2. The method of claim 1, wherein non-configuration of a explicit
group attribute defaults to built-in value.
3. The method of claim 1, further comprising mapping specific
identities of a network domain linked to a group or subgroup within
a context of the group or subgroup to one or more mobile network
specific identities.
4. The method of claim 3, wherein the said mapping can be done
using static mapping information via provisioning or can be done
using mapping information obtained dynamically during signaling
exchange between the devices and a network.
5. The method of claim 1, wherein the components of the packet core
network are one of a serving general packet radio service (GPRS)
support node (SGSN) or Mobility Management Entity (MME) or serving
gateway (S-GW), one of gateway general packet radio service (GPRS)
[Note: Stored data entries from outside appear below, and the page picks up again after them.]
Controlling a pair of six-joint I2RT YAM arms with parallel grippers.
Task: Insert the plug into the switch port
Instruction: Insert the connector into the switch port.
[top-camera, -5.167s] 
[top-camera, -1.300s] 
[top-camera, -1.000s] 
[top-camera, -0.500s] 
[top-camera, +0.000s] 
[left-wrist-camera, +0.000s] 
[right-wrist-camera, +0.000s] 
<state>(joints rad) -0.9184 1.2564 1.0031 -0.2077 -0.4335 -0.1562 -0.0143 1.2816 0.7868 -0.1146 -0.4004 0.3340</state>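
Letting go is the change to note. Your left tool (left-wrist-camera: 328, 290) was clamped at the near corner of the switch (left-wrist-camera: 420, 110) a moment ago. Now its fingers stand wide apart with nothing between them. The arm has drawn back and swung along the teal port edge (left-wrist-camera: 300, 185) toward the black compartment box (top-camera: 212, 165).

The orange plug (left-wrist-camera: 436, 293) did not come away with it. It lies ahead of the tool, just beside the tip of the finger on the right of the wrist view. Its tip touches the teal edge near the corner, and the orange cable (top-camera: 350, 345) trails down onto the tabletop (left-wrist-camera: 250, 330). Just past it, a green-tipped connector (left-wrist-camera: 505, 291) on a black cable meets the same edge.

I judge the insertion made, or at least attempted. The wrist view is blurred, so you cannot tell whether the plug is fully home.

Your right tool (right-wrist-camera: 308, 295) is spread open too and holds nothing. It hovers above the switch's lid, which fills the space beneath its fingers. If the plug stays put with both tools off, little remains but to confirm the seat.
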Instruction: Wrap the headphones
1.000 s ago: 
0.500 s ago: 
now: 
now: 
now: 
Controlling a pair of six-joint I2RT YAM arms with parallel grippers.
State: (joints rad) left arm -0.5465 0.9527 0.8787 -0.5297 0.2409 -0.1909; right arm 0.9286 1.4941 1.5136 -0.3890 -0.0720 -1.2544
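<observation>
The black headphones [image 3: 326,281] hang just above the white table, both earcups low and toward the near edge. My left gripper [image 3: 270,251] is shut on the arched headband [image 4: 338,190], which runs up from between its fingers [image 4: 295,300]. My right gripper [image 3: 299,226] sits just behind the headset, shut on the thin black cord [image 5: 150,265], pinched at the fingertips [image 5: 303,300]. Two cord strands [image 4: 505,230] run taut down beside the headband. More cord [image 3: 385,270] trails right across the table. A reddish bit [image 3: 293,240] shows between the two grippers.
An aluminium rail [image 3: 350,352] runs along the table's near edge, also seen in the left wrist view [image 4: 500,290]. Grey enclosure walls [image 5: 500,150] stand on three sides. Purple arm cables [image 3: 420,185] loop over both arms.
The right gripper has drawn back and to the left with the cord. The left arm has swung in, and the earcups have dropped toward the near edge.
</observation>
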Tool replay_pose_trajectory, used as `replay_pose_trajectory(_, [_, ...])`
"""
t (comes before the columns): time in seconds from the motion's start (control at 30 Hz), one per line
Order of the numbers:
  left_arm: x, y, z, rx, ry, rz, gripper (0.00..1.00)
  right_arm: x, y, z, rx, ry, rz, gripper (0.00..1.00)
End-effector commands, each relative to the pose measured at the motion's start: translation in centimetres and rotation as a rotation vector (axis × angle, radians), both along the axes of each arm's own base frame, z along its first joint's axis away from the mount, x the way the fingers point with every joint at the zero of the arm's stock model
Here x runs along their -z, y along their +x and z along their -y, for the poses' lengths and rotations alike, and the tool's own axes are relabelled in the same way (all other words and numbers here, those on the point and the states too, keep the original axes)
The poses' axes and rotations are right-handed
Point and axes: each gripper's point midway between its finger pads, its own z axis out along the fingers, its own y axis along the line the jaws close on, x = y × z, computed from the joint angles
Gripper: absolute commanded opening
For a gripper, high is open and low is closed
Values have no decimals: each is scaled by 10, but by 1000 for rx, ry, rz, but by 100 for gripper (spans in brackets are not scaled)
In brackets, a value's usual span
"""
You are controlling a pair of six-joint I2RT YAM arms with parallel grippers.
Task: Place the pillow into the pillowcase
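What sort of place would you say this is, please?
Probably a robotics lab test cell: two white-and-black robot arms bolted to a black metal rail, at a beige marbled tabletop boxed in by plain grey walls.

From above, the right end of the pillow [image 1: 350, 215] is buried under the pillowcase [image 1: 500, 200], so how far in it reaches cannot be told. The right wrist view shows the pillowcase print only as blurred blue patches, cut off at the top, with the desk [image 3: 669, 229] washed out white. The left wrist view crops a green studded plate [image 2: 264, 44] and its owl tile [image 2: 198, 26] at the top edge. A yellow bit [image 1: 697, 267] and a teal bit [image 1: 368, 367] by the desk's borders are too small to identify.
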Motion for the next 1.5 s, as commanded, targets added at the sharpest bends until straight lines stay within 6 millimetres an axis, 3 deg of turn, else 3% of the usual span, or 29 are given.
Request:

support node (GGSN) or packet data network gateway (PDN-GW), home
location register (HLR), and policy and charging rule function
(PCRF) of the packet core network.
6. The method of claim 1, further comprising routing a network
traffic to and from a remote node if the packet is received from a
UMTS access network and destined to the packet data network wherein
the access interface logic is configured to handle Iu-PS signaling
protocol.
7. The method of claim 1, further comprising routing a network
traffic to and from a remote node if the packet is received from a
long term evolution (LTE) access network and destined to the packet
data network wherein the access interface logic is configured to
handle S1 signaling protocol.
8. The method of claim 1, further comprising routing a network
traffic to and from a remote node if the packet is received from a
Wi-Fi access network and destined to the packet data network
wherein the access interface logic is configured to handle
802.1x/802.11 signaling protocol.
9. The method of claim 1, further comprising: in response to a
request for accessing the network from a remote node to the
network, determining whether a remote node is associated with a
group that has an associated external network; and in response to a
request for establishing a network communication between a remote
node and the network element, determining which group the remote
node is associated with; and applying this to session context for
the duration of the session; and making traffic flow decision based
on a context information to the external network.
10. A network element for processing network traffic of a packet
network, the network element comprising: an access network
interface unit to interface with a remote node via a various access
network; a subscription database unit with a hierarchical structure
to store the subscription information in a group and subgroup level
and an IP interface unit to route the packet to a destination to
enable the packet to reach the destination on an external packet
data network.
11. The network element of claim 10, wherein the access network is
further comprised of a 3G radio access network, high speed packet
access (HSPA), long term evolution (LTE) access network or Wi-Fi
access network.
12. The network element of claim 11 wherein the access network
interface unit is configured to handle an Iu-ps signaling protocol,
S1 signaling protocol, and 802.1x/802.11 signaling protocol.
13. The network element of claim 10, further comprising an ID
mapping unit to map specific identities provided by an external
packet data network with correct topology within the external
network to one or more mobile network specific identities of the
subscriber of device.
14. The network element in claim 13 wherein the ID mapping unit
uses the information provided by the external network to
dynamically construct identity or address and use such constructed
identity or address, or maps the constructed address to a mobile
network specific identity in order to establish communication
between a mobile subscriber or device and a network.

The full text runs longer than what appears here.